I am a happy person, but it hasn’t always been like this. I was rebellious. I didn’t want to take the medication. I was sick with AIDS, bedridden, in a wheelchair. I almost died but didn’t, thanks to my will to live, the Brazilian Unified Health Care System, and the medications. I have trouble with speech and memory loss. What bothers me the most is forgetting things from my past. It’s not easy to live like this.
The most difficult moment of my life was discovering that I was pregnant, and I had HIV. I suffered for months. I even tried to have an abortion, but the doctor said there was no need for one, that I was very sick and the baby wouldn’t survive. To my surprise and to the surprise of all, the baby was born. He was sick, but in time I found out he was HIV-negative. My greatest joy was when I opened the result of my son’s exam and there it was, “negative.” I cried.
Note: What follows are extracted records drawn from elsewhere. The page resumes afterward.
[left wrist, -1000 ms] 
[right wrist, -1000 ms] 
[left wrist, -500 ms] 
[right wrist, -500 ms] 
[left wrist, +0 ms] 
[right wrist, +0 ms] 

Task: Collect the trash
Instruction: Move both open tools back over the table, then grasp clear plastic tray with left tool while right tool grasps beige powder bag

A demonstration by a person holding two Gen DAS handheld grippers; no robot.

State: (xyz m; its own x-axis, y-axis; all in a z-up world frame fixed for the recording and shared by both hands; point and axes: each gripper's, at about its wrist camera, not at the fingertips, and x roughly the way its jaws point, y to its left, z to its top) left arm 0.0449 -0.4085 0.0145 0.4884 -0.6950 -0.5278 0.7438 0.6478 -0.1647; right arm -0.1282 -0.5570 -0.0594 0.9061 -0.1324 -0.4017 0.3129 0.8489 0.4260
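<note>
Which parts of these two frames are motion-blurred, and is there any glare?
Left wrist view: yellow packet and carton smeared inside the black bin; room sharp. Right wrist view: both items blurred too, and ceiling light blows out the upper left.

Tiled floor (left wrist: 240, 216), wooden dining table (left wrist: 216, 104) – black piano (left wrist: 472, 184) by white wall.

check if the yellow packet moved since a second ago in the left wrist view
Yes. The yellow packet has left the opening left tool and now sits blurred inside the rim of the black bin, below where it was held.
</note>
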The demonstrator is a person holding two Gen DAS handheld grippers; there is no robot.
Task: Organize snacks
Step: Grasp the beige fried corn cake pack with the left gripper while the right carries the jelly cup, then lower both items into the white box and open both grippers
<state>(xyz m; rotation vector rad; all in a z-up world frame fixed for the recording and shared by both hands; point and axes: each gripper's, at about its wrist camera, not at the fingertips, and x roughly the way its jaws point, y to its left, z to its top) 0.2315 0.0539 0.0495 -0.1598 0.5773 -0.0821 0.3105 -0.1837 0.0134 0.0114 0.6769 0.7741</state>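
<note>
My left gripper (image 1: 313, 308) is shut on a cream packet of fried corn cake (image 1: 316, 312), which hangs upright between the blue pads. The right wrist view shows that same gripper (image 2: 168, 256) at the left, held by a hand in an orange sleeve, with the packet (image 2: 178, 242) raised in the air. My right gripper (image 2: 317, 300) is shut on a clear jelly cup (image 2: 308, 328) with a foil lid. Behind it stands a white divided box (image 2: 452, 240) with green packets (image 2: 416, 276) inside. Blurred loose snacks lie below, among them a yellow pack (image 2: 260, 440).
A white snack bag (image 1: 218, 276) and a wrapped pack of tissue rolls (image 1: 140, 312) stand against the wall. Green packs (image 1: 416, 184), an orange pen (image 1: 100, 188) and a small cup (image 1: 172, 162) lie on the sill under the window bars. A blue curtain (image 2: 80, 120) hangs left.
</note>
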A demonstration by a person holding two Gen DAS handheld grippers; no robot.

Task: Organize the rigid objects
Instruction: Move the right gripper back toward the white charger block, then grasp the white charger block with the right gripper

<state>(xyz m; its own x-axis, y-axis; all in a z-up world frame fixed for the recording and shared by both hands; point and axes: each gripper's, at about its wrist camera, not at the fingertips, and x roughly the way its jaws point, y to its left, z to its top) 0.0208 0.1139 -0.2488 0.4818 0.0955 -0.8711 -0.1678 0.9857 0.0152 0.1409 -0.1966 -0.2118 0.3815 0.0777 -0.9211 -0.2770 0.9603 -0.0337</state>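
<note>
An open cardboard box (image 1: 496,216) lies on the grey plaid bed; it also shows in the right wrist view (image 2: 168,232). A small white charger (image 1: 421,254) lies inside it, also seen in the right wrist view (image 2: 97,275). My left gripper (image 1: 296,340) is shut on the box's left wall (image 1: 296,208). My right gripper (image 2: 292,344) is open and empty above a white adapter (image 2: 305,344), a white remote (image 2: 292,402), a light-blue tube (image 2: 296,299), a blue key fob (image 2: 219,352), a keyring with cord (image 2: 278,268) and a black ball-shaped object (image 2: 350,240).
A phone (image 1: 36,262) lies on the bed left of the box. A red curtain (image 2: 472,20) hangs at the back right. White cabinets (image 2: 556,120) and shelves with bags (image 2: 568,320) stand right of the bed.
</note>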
I laughed. I ran and told my friends. And then everyone cried and laughed with me. It was the greatest emotion I have felt in all my life.
My son is a teenager now and recently has suffered prejudice at school. In recent years, I have suffered serious prejudice as well, as a result of which I have been hiding myself. I could not protest without showing my face, so I went quiet. It is so annoying to have to hide.
My message to my son is that I don’t want AIDS to cause such discomfort in people. I want my son to live in a better world. The people I know did not go looking for AIDS. AIDS showed up in their lives. I have heard of people who were killed for having AIDS, for being gay. We cannot go on in a world like this.